Highlighting the point, in the past 15 years, more than three-quarters of thematic funds have closed, reveals Lamont. But to suggest thematic investing does not correlate over the longer term is not correct, Mattatia says. “Megatrend thematics are looking to capture long-term innovation and disruption. A short-term investment in megatrends can of course be profitable, as these portfolios are often volatile, but most institutional investment can focus on gaining value from investing in long term, structural, transformative shifts.”

BlackRock does use its thematic investing over shorter time-scales. “Within our thematic portfolios, we invest over the medium to long-term with a three to five years investment horizon in mind,” Hambro says. “Investors have traditionally thought about portfolio construction in terms of geographical and sector allocations. However, with thematic funds growing rapidly in popularity and investing globally and across sectors, investors are increasingly asking how these funds fit into broader portfolios.”

BlackRock’s investment thesis is that investing in companies’ whose earnings are set to benefit from a theme, should lead to outperformance versus broader equity markets.

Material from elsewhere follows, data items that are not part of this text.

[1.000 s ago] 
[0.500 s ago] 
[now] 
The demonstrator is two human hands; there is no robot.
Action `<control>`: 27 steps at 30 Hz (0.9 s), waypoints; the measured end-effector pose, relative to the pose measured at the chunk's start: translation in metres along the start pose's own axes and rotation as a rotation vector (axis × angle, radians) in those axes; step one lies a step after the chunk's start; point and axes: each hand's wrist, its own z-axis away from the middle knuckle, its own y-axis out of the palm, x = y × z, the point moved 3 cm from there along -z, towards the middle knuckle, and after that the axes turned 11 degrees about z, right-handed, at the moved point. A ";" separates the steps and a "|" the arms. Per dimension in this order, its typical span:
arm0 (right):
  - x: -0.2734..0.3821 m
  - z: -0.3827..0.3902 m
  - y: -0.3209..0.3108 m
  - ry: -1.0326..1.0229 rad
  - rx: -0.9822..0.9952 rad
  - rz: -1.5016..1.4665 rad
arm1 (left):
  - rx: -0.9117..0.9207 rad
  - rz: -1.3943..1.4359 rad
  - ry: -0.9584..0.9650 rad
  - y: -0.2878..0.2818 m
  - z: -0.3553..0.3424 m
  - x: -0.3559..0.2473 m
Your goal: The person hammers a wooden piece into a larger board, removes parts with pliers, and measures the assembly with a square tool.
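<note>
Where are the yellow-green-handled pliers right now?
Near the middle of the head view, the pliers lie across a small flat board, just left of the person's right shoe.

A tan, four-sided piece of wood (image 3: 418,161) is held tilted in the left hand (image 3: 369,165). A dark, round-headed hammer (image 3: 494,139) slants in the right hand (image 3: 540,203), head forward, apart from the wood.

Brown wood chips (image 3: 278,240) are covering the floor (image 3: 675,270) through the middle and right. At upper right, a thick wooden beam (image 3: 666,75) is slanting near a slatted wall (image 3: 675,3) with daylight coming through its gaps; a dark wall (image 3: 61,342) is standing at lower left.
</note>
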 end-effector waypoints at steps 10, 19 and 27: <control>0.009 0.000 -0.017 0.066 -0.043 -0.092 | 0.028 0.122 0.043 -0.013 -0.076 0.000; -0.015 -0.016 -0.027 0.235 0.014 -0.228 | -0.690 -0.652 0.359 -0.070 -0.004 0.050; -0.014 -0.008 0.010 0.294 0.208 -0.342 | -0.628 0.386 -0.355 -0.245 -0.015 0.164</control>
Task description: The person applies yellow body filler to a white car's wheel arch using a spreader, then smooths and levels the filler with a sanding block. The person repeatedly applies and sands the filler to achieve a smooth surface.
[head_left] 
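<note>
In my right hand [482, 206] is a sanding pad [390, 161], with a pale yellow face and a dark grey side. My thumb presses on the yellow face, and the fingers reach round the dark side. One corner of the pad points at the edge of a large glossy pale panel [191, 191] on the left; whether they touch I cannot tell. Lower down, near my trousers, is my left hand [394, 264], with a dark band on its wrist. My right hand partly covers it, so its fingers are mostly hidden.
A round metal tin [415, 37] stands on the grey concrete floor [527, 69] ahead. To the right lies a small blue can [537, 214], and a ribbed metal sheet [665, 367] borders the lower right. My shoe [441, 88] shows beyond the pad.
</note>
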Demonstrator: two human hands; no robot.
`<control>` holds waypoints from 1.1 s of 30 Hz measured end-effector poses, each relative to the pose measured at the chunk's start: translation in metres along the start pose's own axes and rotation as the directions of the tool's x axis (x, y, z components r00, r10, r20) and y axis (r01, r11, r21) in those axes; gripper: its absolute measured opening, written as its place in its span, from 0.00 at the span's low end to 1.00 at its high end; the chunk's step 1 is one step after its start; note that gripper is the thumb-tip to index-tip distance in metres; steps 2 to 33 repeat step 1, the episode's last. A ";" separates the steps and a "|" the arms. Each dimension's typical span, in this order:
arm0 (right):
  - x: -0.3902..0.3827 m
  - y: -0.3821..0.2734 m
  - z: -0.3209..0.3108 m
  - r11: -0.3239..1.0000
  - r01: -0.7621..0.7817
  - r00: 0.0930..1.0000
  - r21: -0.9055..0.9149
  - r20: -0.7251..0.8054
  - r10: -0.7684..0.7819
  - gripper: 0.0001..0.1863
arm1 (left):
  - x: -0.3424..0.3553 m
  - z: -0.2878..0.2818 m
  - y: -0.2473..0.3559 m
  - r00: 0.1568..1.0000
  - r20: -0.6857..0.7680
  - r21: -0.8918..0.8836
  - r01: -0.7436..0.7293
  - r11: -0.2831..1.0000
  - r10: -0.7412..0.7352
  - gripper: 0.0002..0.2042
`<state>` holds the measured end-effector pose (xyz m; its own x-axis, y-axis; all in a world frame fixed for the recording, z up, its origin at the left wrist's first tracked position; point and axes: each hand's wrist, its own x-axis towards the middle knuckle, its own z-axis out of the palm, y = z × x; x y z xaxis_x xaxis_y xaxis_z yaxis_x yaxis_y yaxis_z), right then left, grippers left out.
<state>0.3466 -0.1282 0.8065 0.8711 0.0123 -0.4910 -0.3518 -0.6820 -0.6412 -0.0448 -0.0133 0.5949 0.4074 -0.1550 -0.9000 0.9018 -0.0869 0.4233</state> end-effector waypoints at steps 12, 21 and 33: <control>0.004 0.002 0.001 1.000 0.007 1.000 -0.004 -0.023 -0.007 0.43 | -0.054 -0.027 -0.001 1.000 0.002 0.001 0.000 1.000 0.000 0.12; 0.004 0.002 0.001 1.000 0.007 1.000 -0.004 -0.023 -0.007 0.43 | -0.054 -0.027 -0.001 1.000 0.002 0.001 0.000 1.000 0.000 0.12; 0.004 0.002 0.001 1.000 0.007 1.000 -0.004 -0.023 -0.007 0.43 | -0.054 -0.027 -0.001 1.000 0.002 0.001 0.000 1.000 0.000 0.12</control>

“We believe strongly in the ability of thematic investing to add value in a portfolio. The optimal approach to adding thematics into client portfolios depends on the investor’s investment objective and preferences,” Hambro says.

The thematic trend is without doubt one that is growing and looks far from being a pandemic fad. There were a record 589 thematic launches last year – according to Morningstar – more than double the previous record of 271 in 2020, taking the total to 1,952. “We have seen some significant change in investor interest, with the debate changing from deciding whether to invest or not, to investors looking at how they can best invest to utilise thematics,” Mattatia says.

Just the beginning

The key to success, of course, is connecting to the correct trend, which usually results in real long-term benefits for investors. The first thematic fund, according to Morningstar, was The Television Fund, launched in 1948 by Chicago-based Television Shares Management, which was designed to benefit from the rapid growth in the TV industry. And it certainly achieved that.

The fund plugged into new trends expanding out its scope to become the Television-Electronics Fund and in 1970 broadened out further again, as the Kemper Technology Fund, seeing a great deal of success over decades as TV and technology kept growing. Investors seek to unlock the modern equivalent megatrend.

And although it has been around for some time, with a committed segment of investors clearly seeking new megatrends in which to invest, it is still an approach that has to be fully embraced by investors.

“We are still at the beginning of thematic investing’s journey towards widespread adoption,” Mattatia says. “The range of measurable trends is still evolving, and we are adding further global macro trends to our indexes and tools for investors, and we expect to be constantly checking the relevance and completeness of our assessments.”